قُلْ اِنْ كُنْتُمْ تُحِبُّونَ اللّٰهَ فَاتَّبِعُونٖى يُحْبِبْكُمُ اللّٰهُ
âyetinde i'cazlı bir îcaz vardır. Çünkü çok cümleler, bu üç cümlenin içinde dercedilmiştir. Şöyle ki: Şu âyet diyor ki: Allah'a (Celle Celâlühü) îmânınız varsa, elbette Allah'ı seveceksiniz. Mâdem Allah'ı seversiniz, Allah'ın sevdiği tarzı yapacaksınız. Ve o sevdiği tarz ise, Allah'ın sevdiği zâta benzemelisiniz. Ona benzemek ise, Ona ittiba etmektir. Ne vakit Ona ittiba etseniz, Allah da sizi sevecek. Zâten siz Allah'ı seversiniz, tâ ki Allah da sizi sevsin."
"De ki: Eğer Allah'ı seviyorsanız bana uyun ki Allah da sizi sevsin." Âl-i İmrân Sûresi, 3:31.

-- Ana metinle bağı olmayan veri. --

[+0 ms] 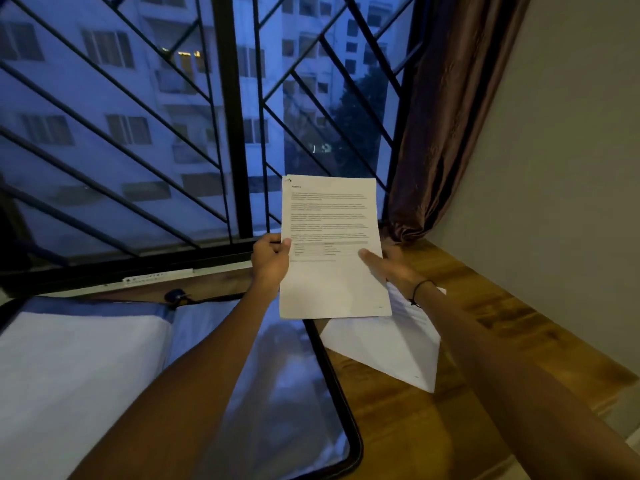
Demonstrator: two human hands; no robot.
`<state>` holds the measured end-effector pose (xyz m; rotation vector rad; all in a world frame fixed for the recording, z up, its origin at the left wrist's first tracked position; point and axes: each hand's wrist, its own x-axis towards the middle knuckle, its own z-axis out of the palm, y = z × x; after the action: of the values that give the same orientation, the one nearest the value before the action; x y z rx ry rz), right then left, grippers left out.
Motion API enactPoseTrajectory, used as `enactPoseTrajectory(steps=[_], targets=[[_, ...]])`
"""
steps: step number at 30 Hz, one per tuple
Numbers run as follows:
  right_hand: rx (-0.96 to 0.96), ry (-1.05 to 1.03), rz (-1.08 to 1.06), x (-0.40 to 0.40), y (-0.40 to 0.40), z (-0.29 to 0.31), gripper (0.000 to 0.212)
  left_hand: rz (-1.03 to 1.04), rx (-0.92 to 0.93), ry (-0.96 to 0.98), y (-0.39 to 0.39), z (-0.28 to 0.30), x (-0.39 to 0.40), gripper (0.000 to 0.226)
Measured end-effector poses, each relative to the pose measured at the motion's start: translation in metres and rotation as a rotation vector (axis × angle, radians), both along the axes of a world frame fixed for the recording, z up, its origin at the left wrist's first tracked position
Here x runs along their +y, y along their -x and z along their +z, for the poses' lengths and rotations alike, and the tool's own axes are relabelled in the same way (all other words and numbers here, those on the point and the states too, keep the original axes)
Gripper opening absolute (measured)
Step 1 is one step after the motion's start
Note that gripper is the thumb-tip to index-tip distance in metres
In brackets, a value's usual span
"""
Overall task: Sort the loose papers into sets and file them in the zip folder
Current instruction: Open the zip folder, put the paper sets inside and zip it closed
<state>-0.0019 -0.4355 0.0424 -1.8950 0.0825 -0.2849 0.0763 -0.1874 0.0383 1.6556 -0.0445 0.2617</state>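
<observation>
- Landmark: wooden desk [433,427] under the barred window [173,133].
- Printed sheet [332,247] is held up above the desk's far edge, in front of the window, text side facing the camera, roughly upright. Could be more than one sheet stacked; can't tell.
- Left hand [272,259] grips the sheet's left edge about mid-height: thumb on the printed face, other fingers curled behind the paper. Clamped on the sheet.
- Right hand [391,263] is at the sheet's right edge: thumb lies flat and extended across the printed face near the small table of text, remaining fingers hidden behind the page. Reads as a thumb-and-fingers pinch on the edge.
- Black wrist band [420,291] on the right wrist.
- Loose papers [391,344] lie flat on the desk, directly below the held sheet and under the right forearm, turned at an angle to the desk edge, with one corner reaching toward the zip folder.
- Zip folder [284,375] lies open on the desk's left part, black zip rim along its right side, zip pull [176,295] at its far edge near the window sill.
- White paper stack [76,368] sits in the folder's left half.
- Brown curtain [446,116] hangs at the desk's far right corner, bottom touching the wood.
</observation>
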Motion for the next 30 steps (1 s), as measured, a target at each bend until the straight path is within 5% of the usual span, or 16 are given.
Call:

İmâm-ı Rabbânî Müceddid-i Elf-i Sâni diyor ki: "Ben seyr-i sülûk-i ruhanîde görüyordum ki: Resul-i Ekrem Aleyhissalâtü Vesselâm'dan mervî olan kelimât nurludur, sünnet-i seniyye şuaı ile parlıyor. O'ndan mervî olmayan parlak ve kuvvetli virdleri ve halleri gördüğüm vakit, üstünde o nur yoktu. Bu kısmın en parlağı, evvelkinin en azına mukâbil gelmiyordu. Bundan anladım ki; sünnet-i seniyyenin şuaı, bir iksirdir. Hem o sünnet, nur isteyenlere kâfidir, hâriçte nur aramağa ihtiyaç yoktur."